Changes in Internal Control Over Financial Reporting

Except for the remediation of the material weakness discussed below, there has been no change in our internal control over financial reporting (as such term is defined in Rules 13a-15(f) and 15d-15(f) under the Exchange Act) that occurred during fiscal 2019 that has materially affected, or is reasonably likely to materially affect, our internal control over financial reporting.

During the Company’s most recent fiscal year, management identified a material weakness in internal control over financial reporting related to the recording of transactions between cost close (the date the general ledger was closed for reporting purposes) and calendar year-end. A material weakness is a deficiency, or combination of deficiencies, in internal control over financial reporting such that there is a reasonable possibility that a material misstatement of the Company’s financial statements will not be prevented or detected on a timely basis.

The Company has concluded that its internal control over financial reporting was not effective as of 31 December 2018 and, accordingly, its disclosure controls and procedures were not effective as of 31 December 2018.

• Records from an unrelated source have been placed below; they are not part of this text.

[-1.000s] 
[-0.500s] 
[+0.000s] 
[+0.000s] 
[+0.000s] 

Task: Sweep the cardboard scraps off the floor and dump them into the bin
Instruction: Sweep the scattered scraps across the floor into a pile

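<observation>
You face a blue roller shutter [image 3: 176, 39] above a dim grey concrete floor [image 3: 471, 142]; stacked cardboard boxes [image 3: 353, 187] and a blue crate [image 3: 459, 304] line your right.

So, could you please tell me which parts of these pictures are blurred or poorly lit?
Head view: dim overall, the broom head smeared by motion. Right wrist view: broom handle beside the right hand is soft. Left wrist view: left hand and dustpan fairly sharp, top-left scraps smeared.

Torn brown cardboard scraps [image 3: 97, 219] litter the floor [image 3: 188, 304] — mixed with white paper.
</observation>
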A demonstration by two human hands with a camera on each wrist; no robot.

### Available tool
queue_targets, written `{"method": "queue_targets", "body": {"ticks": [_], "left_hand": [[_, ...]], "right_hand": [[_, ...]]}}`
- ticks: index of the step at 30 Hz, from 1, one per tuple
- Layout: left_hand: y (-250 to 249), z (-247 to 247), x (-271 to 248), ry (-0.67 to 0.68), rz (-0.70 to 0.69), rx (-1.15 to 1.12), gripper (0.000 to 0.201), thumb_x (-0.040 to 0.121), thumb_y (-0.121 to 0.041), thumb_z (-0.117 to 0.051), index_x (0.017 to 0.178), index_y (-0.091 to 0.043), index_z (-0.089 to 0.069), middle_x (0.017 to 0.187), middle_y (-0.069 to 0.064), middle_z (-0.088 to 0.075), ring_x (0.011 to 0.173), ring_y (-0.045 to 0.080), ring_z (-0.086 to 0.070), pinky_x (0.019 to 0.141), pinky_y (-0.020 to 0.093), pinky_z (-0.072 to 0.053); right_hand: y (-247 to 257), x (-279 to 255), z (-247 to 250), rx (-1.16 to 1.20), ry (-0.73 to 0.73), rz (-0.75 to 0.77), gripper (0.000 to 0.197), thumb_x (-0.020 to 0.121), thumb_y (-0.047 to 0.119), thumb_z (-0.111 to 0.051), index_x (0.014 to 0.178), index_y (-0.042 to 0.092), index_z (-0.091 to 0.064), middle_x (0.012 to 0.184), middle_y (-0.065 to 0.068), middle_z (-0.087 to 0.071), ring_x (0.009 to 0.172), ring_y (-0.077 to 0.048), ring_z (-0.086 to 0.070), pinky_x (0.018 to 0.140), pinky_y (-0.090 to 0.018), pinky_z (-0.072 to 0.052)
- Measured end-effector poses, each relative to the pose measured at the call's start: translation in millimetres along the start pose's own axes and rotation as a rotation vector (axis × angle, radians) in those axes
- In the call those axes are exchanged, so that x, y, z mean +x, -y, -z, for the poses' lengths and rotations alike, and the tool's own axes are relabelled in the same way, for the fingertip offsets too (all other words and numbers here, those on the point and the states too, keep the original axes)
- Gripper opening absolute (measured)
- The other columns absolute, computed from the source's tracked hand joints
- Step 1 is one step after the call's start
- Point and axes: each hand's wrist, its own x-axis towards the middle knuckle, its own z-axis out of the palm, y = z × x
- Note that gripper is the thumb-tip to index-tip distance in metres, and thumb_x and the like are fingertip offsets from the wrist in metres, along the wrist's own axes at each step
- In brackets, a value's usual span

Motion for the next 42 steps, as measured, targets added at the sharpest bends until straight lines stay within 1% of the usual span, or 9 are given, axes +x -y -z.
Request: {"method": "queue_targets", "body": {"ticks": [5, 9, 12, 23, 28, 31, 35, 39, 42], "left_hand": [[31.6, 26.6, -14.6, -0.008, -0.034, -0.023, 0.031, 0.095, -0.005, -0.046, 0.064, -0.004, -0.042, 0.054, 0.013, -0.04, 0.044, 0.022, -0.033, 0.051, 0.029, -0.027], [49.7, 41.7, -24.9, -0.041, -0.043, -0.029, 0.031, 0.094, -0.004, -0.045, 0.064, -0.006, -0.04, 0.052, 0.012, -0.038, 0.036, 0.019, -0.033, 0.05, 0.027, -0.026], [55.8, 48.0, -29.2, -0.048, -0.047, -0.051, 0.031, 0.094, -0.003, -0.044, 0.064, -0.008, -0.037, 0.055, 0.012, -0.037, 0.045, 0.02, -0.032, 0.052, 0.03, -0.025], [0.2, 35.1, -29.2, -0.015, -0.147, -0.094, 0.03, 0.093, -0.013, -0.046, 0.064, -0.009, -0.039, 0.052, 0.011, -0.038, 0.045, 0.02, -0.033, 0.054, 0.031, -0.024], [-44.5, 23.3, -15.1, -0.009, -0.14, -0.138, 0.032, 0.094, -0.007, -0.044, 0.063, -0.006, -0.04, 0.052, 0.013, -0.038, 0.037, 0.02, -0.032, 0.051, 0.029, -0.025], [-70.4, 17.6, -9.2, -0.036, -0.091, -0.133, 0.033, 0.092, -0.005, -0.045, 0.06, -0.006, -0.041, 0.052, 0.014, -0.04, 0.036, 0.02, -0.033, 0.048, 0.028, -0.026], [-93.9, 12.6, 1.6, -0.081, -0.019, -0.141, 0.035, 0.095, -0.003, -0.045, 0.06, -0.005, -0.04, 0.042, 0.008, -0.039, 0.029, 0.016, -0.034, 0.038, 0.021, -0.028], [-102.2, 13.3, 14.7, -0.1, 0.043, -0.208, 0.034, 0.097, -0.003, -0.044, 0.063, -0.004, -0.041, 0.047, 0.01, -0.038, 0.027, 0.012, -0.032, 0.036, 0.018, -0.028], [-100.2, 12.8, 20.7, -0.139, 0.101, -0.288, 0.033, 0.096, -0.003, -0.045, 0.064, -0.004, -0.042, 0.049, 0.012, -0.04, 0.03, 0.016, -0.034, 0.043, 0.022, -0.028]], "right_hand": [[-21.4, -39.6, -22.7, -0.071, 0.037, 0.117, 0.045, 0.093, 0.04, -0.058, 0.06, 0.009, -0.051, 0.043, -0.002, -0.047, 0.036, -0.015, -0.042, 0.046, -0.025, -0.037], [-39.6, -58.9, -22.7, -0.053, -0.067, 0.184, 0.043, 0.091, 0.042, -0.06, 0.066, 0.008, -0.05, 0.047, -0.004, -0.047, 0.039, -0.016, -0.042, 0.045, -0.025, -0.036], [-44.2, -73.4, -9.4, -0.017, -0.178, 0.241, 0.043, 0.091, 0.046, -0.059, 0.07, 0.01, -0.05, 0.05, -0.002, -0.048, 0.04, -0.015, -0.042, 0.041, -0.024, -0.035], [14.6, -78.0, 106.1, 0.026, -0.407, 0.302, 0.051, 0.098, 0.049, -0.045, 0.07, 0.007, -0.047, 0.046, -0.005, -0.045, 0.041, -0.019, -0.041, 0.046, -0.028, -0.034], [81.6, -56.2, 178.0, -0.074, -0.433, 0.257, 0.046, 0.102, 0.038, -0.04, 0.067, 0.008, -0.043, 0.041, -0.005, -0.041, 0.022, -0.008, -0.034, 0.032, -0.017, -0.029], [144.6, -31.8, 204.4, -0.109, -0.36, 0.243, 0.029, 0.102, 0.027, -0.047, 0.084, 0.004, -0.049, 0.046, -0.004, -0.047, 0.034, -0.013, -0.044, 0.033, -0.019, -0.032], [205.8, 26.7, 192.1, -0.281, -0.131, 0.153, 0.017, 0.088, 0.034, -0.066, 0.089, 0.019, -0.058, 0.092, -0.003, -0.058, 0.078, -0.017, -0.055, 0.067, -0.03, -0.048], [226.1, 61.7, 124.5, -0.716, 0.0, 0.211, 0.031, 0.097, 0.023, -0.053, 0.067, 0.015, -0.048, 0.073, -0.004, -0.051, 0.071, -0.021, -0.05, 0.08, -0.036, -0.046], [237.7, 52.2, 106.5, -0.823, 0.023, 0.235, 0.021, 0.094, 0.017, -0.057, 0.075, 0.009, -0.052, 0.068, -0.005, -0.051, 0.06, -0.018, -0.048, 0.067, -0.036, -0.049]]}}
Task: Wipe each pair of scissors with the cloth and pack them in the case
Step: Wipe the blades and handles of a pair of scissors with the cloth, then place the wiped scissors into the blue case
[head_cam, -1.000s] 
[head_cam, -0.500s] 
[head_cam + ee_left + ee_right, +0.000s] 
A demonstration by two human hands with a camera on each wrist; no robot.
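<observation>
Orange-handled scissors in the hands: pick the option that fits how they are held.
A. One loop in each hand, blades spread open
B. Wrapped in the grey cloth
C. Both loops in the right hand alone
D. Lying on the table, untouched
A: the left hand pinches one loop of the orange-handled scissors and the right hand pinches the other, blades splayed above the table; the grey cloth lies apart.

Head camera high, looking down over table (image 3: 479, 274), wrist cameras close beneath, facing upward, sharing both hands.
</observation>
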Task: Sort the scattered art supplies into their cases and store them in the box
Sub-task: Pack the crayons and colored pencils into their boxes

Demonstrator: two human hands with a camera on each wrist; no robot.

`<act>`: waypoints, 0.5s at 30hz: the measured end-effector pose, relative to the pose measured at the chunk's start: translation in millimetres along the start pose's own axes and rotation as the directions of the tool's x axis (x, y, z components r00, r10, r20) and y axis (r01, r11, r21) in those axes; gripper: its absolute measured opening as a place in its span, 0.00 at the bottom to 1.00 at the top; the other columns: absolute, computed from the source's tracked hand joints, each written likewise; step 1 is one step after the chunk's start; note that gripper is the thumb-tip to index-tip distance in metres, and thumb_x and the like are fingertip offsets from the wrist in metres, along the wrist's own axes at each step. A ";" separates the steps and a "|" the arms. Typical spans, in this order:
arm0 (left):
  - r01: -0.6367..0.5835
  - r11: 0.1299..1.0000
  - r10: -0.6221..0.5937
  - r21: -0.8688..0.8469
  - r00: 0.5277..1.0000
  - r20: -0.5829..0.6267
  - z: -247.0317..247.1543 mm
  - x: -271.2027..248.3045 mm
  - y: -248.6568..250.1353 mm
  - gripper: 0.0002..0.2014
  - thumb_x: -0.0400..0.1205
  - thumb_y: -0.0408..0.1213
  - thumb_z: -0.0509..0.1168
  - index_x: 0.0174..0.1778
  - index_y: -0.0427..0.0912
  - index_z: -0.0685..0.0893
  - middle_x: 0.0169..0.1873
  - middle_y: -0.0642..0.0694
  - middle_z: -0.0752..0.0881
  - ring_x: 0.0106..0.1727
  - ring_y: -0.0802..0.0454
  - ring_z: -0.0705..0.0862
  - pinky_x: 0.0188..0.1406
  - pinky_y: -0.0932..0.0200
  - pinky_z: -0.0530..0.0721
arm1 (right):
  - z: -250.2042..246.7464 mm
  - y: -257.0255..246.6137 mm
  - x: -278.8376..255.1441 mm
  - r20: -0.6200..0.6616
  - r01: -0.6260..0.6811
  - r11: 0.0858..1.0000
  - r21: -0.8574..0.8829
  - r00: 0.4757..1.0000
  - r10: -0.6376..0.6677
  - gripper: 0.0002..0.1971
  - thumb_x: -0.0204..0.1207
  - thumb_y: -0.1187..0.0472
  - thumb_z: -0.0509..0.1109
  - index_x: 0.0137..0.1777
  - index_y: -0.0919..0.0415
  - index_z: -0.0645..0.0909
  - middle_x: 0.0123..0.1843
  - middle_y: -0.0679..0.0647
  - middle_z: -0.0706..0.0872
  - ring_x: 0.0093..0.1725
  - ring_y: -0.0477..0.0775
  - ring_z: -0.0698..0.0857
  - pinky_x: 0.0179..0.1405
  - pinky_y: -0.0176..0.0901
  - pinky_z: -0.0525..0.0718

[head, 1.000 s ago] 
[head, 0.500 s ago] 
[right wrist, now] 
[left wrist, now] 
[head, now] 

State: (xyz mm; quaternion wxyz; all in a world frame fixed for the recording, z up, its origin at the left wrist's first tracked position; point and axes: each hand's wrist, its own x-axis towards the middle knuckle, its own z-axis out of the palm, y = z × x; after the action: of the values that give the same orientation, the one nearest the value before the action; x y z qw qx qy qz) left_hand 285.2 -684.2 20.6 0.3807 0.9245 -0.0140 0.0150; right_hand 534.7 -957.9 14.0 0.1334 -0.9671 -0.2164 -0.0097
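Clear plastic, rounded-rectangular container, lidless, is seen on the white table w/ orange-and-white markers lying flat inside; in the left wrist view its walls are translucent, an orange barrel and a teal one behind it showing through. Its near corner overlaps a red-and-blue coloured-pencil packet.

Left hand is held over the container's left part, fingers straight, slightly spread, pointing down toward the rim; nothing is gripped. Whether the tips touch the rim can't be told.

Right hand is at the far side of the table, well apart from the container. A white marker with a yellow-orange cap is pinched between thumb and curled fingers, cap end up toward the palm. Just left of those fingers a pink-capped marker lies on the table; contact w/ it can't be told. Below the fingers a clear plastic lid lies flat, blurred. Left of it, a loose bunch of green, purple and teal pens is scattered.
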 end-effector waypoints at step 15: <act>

The material weakness was caused by an inadequate evaluation of the risk that transactions, including cash payments and receipts, could occur between the cost close date and 31 December which could have a material impact, both individually and in aggregate, on financial statement captions and disclosures. Consequently, Management failed to design and implement appropriate controls to address this risk. Management’s controls only focussed on transactions that occurred outside the normal course of business and did not consider potentially material transactions that occurred in the normal course of business between the cost close date and 31 December of the relevant years. The cost close dates were 21 December 2018, 22 December 2017 and 22 December 2016, respectively.

These deficiencies in internal control over financial reporting resulted in restatements to a number of financial statement captions within the statements of financial position and cash flows as described in note 42 to the consolidated financial statements as at 31 December 2018 and 2017. No restatements were made to the consolidated income statement, statement of changes in equity and statement of comprehensive income. There was no impact on the Company’s basic, headline or diluted earnings per share for the years ended 31 December 2018 and 2017.

 

(e)

Remediation Efforts

These deficiencies in Management’s internal control over financial reporting, which gave rise to the material weakness described above, have been remediated as of 31 December 2019. Management designed, implemented and tested specific controls to identify and account for material transactions in the normal course of business between the cost close date and calendar year-end. Management have tested these controls as of 31 December 2019 and has concluded, through this testing, that these controls are operating effectively.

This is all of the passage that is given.